Islet amyloid polypeptide (IAPP) is a 37 amino-acid pancreatic islet polypeptide, displaying about 50% amino-acid homology with neuropeptide calcitonin gene-related peptide (CGRP). IAPP is co-stored with insulin in the beta-cell secretory granules and co-released with insulin upon stimulation. Human IAPP has the ability to precipitate in the shape of amyloid in patients with typ II (non-insulin dependent) diabetes but otherwise its functional or pathophysiological role is enigmatic. In the present study I-125-labelled rat IAPP was injected i.v. into female Sprague-Dawley rats and the distribution of the peptide was examined by whole-body autoradiography at intervals from 2 to 30 min after administration. Already after 2 min high radioactivity occurred in the lung parenchyma and in the villi of the small intestinal mucosa. The high radioactivity in these tissues persisted at 10 min but at 30 min the radioactive labelling had decreased to a level only slightly higher than that observed in the blood. A high uptake of radioactivity was also seen in the cortex of the kidney.

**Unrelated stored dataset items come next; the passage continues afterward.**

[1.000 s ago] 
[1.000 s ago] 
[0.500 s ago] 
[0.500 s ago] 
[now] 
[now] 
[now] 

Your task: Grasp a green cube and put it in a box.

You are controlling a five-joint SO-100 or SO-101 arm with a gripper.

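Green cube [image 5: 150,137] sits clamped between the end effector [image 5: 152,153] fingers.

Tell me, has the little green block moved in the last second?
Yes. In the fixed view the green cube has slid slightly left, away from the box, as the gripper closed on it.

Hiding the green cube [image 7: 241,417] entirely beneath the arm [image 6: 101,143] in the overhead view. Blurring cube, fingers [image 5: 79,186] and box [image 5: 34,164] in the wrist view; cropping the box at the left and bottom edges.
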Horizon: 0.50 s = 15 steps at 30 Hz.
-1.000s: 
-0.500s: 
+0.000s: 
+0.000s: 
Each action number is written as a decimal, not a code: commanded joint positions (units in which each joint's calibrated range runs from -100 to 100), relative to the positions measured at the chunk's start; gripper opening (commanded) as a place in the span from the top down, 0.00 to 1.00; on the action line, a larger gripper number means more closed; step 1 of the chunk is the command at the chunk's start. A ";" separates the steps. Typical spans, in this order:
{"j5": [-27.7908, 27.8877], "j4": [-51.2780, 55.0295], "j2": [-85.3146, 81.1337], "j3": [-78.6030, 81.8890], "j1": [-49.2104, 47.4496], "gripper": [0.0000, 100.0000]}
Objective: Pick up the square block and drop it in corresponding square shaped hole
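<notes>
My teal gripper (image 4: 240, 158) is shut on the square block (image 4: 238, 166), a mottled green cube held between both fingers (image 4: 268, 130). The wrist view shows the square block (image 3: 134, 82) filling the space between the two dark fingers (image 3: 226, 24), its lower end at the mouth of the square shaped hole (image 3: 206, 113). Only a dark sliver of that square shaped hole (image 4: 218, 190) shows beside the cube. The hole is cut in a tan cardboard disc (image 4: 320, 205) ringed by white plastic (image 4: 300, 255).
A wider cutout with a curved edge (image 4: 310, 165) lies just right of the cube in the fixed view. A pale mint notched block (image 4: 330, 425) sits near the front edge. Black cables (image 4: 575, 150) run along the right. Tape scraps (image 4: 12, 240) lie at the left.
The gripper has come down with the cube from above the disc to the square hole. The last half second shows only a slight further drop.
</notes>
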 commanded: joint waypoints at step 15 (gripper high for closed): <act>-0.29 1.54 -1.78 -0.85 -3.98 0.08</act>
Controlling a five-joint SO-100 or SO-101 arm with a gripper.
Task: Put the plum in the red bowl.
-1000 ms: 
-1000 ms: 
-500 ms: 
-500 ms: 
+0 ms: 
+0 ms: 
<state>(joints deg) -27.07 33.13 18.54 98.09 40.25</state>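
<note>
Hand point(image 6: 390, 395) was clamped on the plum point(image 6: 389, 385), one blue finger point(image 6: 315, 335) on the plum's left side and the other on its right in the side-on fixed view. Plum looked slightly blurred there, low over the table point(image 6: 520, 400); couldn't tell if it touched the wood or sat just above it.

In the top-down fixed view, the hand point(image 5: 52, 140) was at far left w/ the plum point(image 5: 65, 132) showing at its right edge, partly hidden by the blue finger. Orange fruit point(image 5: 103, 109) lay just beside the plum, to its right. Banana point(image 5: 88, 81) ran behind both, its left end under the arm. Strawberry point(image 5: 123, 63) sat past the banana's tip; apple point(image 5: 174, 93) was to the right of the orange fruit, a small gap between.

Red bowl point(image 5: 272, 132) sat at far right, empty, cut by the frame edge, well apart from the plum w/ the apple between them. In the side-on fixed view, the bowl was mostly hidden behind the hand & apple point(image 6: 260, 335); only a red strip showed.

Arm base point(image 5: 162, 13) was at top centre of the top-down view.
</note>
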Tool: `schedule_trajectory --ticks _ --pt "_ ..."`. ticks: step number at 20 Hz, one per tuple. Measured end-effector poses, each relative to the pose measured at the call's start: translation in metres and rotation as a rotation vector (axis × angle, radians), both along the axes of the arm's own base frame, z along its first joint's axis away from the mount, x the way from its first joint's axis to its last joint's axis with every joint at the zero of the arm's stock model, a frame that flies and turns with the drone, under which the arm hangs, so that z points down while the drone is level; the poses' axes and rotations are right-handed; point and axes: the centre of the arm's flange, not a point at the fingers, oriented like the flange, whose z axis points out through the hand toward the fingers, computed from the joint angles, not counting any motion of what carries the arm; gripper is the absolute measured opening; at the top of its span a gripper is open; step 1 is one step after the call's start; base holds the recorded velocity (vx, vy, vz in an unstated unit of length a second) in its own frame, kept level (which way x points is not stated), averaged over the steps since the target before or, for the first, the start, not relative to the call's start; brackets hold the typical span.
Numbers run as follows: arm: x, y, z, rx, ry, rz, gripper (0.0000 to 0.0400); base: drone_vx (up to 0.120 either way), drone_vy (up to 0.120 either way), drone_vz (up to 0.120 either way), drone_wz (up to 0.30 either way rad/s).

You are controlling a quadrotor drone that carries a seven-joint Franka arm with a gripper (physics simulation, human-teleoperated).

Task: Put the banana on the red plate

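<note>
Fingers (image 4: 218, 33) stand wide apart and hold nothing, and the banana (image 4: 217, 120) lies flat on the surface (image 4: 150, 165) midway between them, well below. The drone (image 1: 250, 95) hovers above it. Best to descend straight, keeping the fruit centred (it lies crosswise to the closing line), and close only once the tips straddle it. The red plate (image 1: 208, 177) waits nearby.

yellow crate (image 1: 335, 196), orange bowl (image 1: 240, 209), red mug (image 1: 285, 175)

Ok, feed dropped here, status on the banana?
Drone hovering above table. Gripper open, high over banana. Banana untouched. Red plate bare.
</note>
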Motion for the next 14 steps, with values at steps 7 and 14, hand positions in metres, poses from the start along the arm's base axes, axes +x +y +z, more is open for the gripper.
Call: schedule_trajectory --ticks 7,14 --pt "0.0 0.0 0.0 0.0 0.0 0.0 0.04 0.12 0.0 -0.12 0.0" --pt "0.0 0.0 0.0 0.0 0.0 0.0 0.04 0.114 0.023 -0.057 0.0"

In other tissues, including the liver, the skeletal muscle, and the exocrine and endocrine pancreas, the radioactivity was low and did not exceed that of the blood. The uptake of I-125-IAPP in the lungs and in the small intestine was inhibited by simultaneous injections of either an excess of unlabelled rat IAPP or unlabelled rat CGRP. This indicates that the labelled structures observed in the lung and the small intestine after injection of I-125-IAPP alone was due to binding to receptors for IAPP or CGRP in these tissues. The accumulation of radioactivity in the kidneys was not affected by pretreatment with high doses of unlabelled IAPP or CGRP. This unspecific uptake of radioactivity may be due to reabsorption of labelled IAPP in the proximal tubuli. Our results indicate the presence of receptors binding IAPP in the lung parenchyma and in the villi of the small intestinal mucosa. This, in turn, may imply prominent biological activities of IAPP at these sites.